Instella-3B
Property | Value |
---|---|
Parameter Count | 3.11B |
Context Length | 4096 tokens |
Training Tokens | 4.15 Trillion |
License | ResearchRAIL |
Model Type | Decoder-only Transformer |
Architecture | 36 layers, 32 attention heads |
What is Instella-3B?
Instella-3B is AMD's groundbreaking open-source language model, trained from scratch on AMD Instinct MI300X GPUs. This 3-billion parameter model represents a significant advancement in open AI development, achieving performance that outperforms existing fully open models and competing with state-of-the-art closed models like Llama-3.2-3B and Gemma-2-2B.
Implementation Details
The model employs a sophisticated multi-stage training approach, incorporating FlashAttention-2, Torch Compile, and Fully Sharded Data Parallelism (FSDP) with hybrid sharding. Training was conducted across 128 MI300X GPUs distributed over 16 nodes, using bfloat16 mixed-precision training for optimal resource utilization.

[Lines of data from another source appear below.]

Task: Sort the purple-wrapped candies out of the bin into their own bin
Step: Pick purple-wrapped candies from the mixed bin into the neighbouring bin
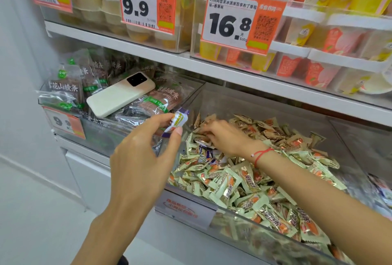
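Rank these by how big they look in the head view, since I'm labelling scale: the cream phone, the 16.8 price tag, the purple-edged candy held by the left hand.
1. Orange-and-white 16.8 price tag
2. Cream rectangular phone, close behind; depth makes this uncertain
3. Purple-edged wrapped candy, clearly smallest

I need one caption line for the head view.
Left hand pinches a purple-wrapped candy; right hand digs in the candy bin.

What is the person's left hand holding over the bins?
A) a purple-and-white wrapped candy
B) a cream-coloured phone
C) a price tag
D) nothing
A: the left hand pinches a small candy with purple ends between thumb and fingertips, above the clear bin, while the phone lies untouched on the snack packs.
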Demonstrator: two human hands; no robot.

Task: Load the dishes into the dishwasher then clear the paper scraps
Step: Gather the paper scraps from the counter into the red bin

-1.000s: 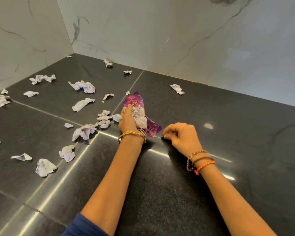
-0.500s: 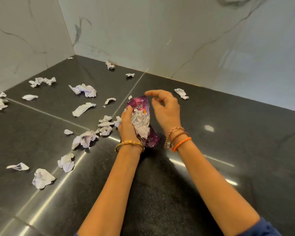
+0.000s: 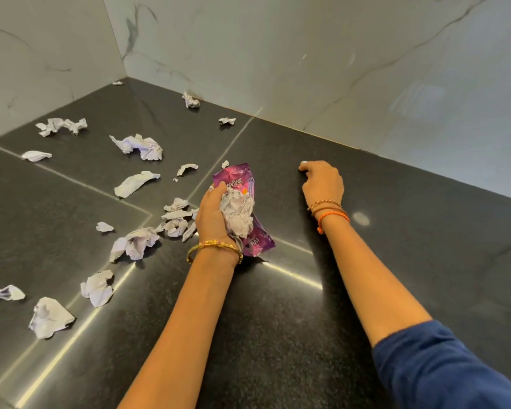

- Advanced architecture with 36 decoder layers and 32 attention heads
- 4,096 token context length with ~50,000 vocabulary size
- Trained on 4.15 trillion tokens across multiple stages
- Implements OLMo tokenizer for efficient processing
Core Capabilities
- Outperforms existing open models by 8.08% on average across benchmarks
- Exceptional performance in mathematical reasoning (GSM8K: +48.98% improvement)
- Strong instruction-following capabilities through SFT and DPO training
- Competitive performance with closed-source models in various tasks
Frequently Asked Questions
Q: What makes this model unique?
Instella-3B stands out for being fully open-source while achieving competitive performance with closed-source models. It demonstrates AMD's hardware capabilities in AI training and represents a significant advancement in accessible AI research.
Q: What are the recommended use cases?
The model excels in instruction following, mathematical reasoning, and general language understanding tasks. However, it's designed for research purposes only and should not be used in safety-critical situations or medical applications.